In 1889, Cabrini and a small band of sisters sailed to New York to work among Italian immigrants who themselves were crossing the Atlantic in great numbers to escape grinding poverty at homeonly to find it in their adopted land. The greeting Frances and her sisters received on arrival was grim, beginning with a bishop who insisted he could not fund their work after all and who failed to see that such work could be done by women anyway.
Undaunted, Cabrini boldly marched forward. Living for a time in tenements in "Little Italy," she and her sisters begged from door to door. Soon, she established a school, then an orphanage, then another school. In 1892 she opened Columbus Hospital in New York; first came the building, later, amenities like gas, water and money to keep it running. In all, she founded 67 hospitals, orphanages and schools on three continents.
She became a naturalized citizen in 1907. At her canonization in 1946, Pope Pius XII named her the "first citizen saint" of the U.S. She is the patroness of immigrants and hospital administrators. Her feast day is November 13.
Sister Maryanne Pierre, O.P.
Bombs and missiles streaking through the sky, wailing air-raid sirens, terrified Iraqi citizens snaking in and out of Baghdad streets to bring injured loved ones to the hospital, panic-stricken women going into premature labor: Sister Maryanne Pierre experienced it all last spring. Firsthand.
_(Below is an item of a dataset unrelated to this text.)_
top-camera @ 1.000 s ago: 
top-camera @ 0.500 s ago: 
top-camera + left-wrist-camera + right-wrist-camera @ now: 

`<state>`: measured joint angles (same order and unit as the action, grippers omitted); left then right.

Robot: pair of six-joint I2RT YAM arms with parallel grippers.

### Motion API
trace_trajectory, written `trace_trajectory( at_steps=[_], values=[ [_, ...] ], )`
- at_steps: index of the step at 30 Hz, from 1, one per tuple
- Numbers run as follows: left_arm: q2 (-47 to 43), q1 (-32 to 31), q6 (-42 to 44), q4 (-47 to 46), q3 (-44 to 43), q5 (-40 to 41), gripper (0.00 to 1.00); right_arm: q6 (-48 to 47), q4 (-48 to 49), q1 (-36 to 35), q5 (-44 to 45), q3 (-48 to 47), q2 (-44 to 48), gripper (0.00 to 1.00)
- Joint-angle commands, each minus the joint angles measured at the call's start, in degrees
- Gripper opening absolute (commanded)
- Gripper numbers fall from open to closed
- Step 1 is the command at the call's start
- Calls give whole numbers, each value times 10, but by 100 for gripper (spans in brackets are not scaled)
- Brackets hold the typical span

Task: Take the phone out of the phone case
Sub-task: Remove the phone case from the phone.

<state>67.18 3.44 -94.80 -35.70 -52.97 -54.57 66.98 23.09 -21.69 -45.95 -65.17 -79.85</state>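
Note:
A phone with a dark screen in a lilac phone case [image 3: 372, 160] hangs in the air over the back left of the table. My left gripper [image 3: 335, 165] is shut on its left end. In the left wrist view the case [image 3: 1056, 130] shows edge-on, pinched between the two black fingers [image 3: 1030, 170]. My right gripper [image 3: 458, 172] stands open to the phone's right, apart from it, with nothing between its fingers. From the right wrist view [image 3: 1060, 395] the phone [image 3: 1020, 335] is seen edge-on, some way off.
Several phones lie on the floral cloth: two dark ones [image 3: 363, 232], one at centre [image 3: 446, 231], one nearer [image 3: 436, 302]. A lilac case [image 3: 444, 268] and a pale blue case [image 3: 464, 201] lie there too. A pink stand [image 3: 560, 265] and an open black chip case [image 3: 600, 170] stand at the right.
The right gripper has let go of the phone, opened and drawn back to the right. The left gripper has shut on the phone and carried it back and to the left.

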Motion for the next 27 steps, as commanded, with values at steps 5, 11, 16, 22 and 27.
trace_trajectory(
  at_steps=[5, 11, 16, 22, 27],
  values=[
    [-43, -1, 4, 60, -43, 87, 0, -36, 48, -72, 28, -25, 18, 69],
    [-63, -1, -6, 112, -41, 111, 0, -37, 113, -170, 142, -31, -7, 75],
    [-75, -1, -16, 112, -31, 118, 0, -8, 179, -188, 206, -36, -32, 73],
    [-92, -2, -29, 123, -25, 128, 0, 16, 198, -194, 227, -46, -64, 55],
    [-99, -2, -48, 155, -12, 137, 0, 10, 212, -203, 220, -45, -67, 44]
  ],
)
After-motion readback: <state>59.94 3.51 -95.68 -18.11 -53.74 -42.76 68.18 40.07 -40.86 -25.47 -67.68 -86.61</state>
As supervisor at St. Raphael Hospital in central Baghdad, she was determined to serve her people without interruption (just as she did during the first Gulf War). The three-story facility remained open day and night throughout the combat and the looting that followed. It wasit isher responsibility as a "humanitarian," she told Every Day Catholic. "We are happy and proud the hospital remained open."
Those days were full of "terrors, panic and fear," recalled the Baghdad-born nun, a member of the Dominican Sisters of the Presentation. "We were praying always, lighting candles." Sister Maryanne pictured Jesus at Gethsemane and, like him, prayed that "this cup be taken from me."
God heard her prayers. The hospital suffered minimal damage from the bombing. U.S. Marines helped keep looting to a minimum. New life came, too: More than 300 babies were born each month during the bombing.
Today, St. Raphael's faces new pressures. Water must be purchased daily. An electric generator produces power. Medicine and equipment are in short supply. But Sister Maryanne Pierre is a woman of prayer. And of hope: When the time is right, she says, "We have our own piece of land adjacent to the hospital suitable for building."
(Every Day Catholic made contact with Sister Maryanne through the help of Caritas Iraq. Its U.S. counterpart is Catholic Relief Services.)